Give back all of the data exactly.

▶ _Collected material_
★ ★ ★ ★

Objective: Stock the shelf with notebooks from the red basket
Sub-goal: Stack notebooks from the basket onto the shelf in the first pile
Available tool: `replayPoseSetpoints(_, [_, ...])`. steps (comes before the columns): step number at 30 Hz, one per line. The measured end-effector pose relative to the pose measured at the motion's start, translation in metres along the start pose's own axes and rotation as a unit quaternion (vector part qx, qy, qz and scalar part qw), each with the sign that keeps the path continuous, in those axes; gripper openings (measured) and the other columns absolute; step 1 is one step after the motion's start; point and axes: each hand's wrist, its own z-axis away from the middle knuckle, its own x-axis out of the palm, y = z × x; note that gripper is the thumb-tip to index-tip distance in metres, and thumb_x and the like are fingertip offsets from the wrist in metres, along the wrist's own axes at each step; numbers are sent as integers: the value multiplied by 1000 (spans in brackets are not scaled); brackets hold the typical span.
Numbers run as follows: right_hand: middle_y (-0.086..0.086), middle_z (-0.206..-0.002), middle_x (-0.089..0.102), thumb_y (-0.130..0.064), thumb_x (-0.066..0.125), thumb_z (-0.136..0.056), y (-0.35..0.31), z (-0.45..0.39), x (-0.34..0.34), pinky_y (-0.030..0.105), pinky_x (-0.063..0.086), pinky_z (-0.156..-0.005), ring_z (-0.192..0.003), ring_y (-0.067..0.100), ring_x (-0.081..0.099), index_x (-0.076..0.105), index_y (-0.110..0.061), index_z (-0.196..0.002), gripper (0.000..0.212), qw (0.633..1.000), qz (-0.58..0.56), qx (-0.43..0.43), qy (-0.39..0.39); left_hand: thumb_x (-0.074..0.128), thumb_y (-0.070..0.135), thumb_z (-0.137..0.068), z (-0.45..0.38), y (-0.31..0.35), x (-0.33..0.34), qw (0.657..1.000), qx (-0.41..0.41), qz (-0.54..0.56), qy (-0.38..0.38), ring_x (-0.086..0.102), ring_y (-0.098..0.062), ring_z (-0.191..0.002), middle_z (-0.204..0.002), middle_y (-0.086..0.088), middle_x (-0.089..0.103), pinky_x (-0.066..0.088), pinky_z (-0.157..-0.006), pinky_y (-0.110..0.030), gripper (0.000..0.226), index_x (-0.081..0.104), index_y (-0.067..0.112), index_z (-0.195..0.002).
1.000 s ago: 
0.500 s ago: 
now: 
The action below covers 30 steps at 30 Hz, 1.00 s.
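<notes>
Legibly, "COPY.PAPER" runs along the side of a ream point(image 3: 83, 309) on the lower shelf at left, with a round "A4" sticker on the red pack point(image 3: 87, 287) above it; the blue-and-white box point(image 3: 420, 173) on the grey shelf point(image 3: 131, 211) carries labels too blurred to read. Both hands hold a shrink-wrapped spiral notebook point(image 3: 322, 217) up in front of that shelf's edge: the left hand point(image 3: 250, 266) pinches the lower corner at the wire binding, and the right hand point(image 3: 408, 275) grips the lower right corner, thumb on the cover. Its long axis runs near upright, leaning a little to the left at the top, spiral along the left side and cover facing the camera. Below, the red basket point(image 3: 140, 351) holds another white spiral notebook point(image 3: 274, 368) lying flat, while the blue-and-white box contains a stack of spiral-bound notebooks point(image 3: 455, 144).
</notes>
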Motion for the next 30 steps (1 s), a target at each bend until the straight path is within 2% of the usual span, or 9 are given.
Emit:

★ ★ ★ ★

▶ _Solution below_
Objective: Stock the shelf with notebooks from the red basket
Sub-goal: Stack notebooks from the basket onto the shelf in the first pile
Available tool: `replayPoseSetpoints(_, [_, ...])`. steps (comes before the columns): step number at 30 Hz, one per line. The measured end-effector pose relative to the pose measured at the motion's start, translation in metres along the start pose's own axes and rotation as a unit quaternion (vector part qx, qy, qz and scalar part qw), each with the sign that keeps the path continuous, in those axes; gripper openings (measured) and the other columns absolute; step 1 is one step after the motion's start; point and axes: each hand's wrist, its own z-axis away from the middle knuckle, its own x-axis out of the palm, y = z × x; note that gripper is the thumb-tip to index-tip distance in metres, and thumb_x and the like are fingertip offsets from the wrist in metres, along the wrist's own axes at each step; numbers are sent as integers: the value multiplied by 1000 (spans in brackets are not scaled); brackets hold the typical span.
Numbers run as follows: right_hand: middle_y (-0.086..0.086), middle_z (-0.206..-0.002), middle_x (-0.089..0.102), thumb_y (-0.130..0.064), thumb_x (-0.066..0.125), thumb_z (-0.136..0.056), y (-0.35..0.31), z (-0.45..0.39), x (-0.34..0.34), pinky_y (-0.030..0.105), pinky_x (-0.063..0.086), pinky_z (-0.156..-0.005), ring_z (-0.192..0.003), ring_y (-0.067..0.100), ring_x (-0.081..0.099), index_x (-0.076..0.105), index_y (-0.110..0.061), index_z (-0.196..0.002), gripper (0.000..0.212), qw (0.633..1.000), qz (-0.58..0.56), qx (-0.43..0.43), qy (-0.39..0.39); left_hand: thumb_x (-0.074..0.128), thumb_y (-0.070..0.135), thumb_z (-0.137..0.068), z (-0.45..0.38), y (-0.31..0.35), x (-0.33..0.34), qw (0.657..1.000), qx (-0.41..0.41), qz (-0.54..0.56), qy (-0.38..0.38), ring_x (-0.086..0.102), ring_y (-0.098..0.062), ring_z (-0.191..0.002), middle_z (-0.204..0.002), middle_y (-0.086..0.088), middle_x (-0.089..0.103), pinky_x (-0.066..0.088), pinky_z (-0.157..-0.006), pinky_y (-0.110..0.030), gripper (0.000..0.226), index_x (-0.081..0.104), index_y (-0.067..0.112), index_z (-0.195..0.002).
1.000 s ago: 
0.500 s ago: 
now: 
The action below covers 30 steps at 30 Hz, 1.00 s.
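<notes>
Legibly, "COPY.PAPER" runs along the side of a ream point(image 3: 83, 309) on the lower shelf at left, with a round "A4" sticker on the red pack point(image 3: 87, 287) above it; the blue-and-white box point(image 3: 420, 173) on the grey shelf point(image 3: 131, 211) carries labels too blurred to read. Both hands hold a shrink-wrapped spiral notebook point(image 3: 322, 217) up in front of that shelf's edge: the left hand point(image 3: 250, 266) pinches the lower corner at the wire binding, and the right hand point(image 3: 408, 275) grips the lower right corner, thumb on the cover. Its long axis runs near upright, leaning a little to the left at the top, spiral along the left side and cover facing the camera. Below, the red basket point(image 3: 140, 351) holds another white spiral notebook point(image 3: 274, 368) lying flat, while the blue-and-white box contains a stack of spiral-bound notebooks point(image 3: 455, 144).
</notes>
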Motion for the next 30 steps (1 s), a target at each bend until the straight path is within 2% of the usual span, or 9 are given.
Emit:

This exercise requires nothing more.